University News

This week in higher ed: Sept. 16, 2015

By
University News Editor
Wednesday, September 16, 2015

Baruch students face murder charges for hazing death

Five students from Manhattan’s Baruch College will face murder charges for the December 2013 death of Chun Hsein Deng, almost two years after a hazing incident for the fraternity Pi Delta Psi led to Deng’s fatal head injury, the New York Times reported.

A freshman at the time, Deng was forced to walk blindfolded through a field while carrying a heavy backpack and was then slammed into the frozen ground during a pledging event in Monroe County, Pennsylvania. He was subsequently kept inside a house for hours while the fraternity members covered their tracks.

The investigation lasted years due to the uncertainty surrounding exactly which fraternity members had been involved in the incident. A Monroe County grand jury recommended Monday that 37 individuals face criminal charges, including five counts of third-degree murder. The fraternity was kicked off of Baruch’s campus in 2013, and pledging events at all Baruch fraternities were suspended in 2014.

 

Obama releases College Scorecard

The Obama administration released its College Scorecard earlier this month, responding to criticisms that college rankings, such as the ones by U.S. News and World Report, create adverse incentives for schools and do not provide transparency for potential students.

President Obama’s scorecard uses federal data about each college’s graduation rate, salary after attending, school size, student debt and attendance cost data, The Atlantic reported.

While each category comes with an ordered list, the categories are not combined into any sort of overall ranking. “The status quo serves some colleges and the companies that rank them just fine,” Obama said at the Scorecard’s unveiling. “But it doesn’t serve our students well — and that doesn’t serve us well.”

The president previously expressed concern that ranking systems lead schools to focus on low acceptance rates, higher tuitions and alums over current students, according to a 2013 White House press release.

 

Double murder suspect at Delta State takes own life

A Delta State University professor allegedly murdered his girlfriend and another Delta professor Monday night before taking his own life in a police chase around 12 hours later, the New York Times reported Tuesday.

The suspect, Professor of Geography and Social Science Shannon Lamb, was pulled over 35 miles away from the Cleveland, Mississipi campus before running into a wooded area.
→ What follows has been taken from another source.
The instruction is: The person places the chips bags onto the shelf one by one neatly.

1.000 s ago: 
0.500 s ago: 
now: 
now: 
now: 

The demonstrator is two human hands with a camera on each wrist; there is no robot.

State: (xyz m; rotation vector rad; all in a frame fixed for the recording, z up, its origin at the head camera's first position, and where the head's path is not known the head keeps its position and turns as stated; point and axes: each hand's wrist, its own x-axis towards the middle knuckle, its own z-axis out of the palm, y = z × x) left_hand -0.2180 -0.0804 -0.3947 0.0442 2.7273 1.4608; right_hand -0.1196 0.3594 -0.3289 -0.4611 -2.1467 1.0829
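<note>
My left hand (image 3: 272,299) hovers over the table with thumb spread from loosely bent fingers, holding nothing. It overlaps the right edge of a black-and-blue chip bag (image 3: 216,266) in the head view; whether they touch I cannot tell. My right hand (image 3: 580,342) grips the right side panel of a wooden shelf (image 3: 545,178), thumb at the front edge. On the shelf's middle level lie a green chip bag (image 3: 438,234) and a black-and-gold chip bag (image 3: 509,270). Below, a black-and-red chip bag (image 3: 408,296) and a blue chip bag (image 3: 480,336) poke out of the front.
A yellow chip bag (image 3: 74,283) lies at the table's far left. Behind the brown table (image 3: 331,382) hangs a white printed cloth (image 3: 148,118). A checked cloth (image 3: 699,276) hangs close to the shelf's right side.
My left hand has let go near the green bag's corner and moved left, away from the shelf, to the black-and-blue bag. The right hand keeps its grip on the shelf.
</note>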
Police officers reported hearing a gunshot, and Lamb was pronounced dead at a nearby hospital later that night.

The 3,000-student campus was placed on lockdown while the police attempted to locate the suspect, with the university sending a message to students to stay away from public spaces. The motivation for the murders of Amy Prentiss and Ethan Schmidt, an assistant professor of American history at Delta State, is not yet apparent, according to area police. This marks the 108th death related to school shootings in the U.S. since the start of 2010.

 

New study finds recent female grads narrowing the wage gap

An analysis of earnings data from 2009-13 by economists at the Federal Reserve Bank of New York indicates that women who recently graduated from college make an average of 97 cents per dollar earned by men with the same degree and job position, taking into account a number of demographics, NBC News reported. Still, the overall rate for women sits at 77 or 78 cents for each dollar earned by men.

The analysis looked at 73 majors and determined that women with degrees in 29 of those majors make more on average than men with an equivalent degree. Social service fields and treatment therapists were particularly pronounced in their wage favorability to recent female graduates.

The data concerned adults aged 22-27 with a college degree, but the study also concluded that the gap increases when examining college-graduated women over 27. The study did not consider workforce participants without college degrees.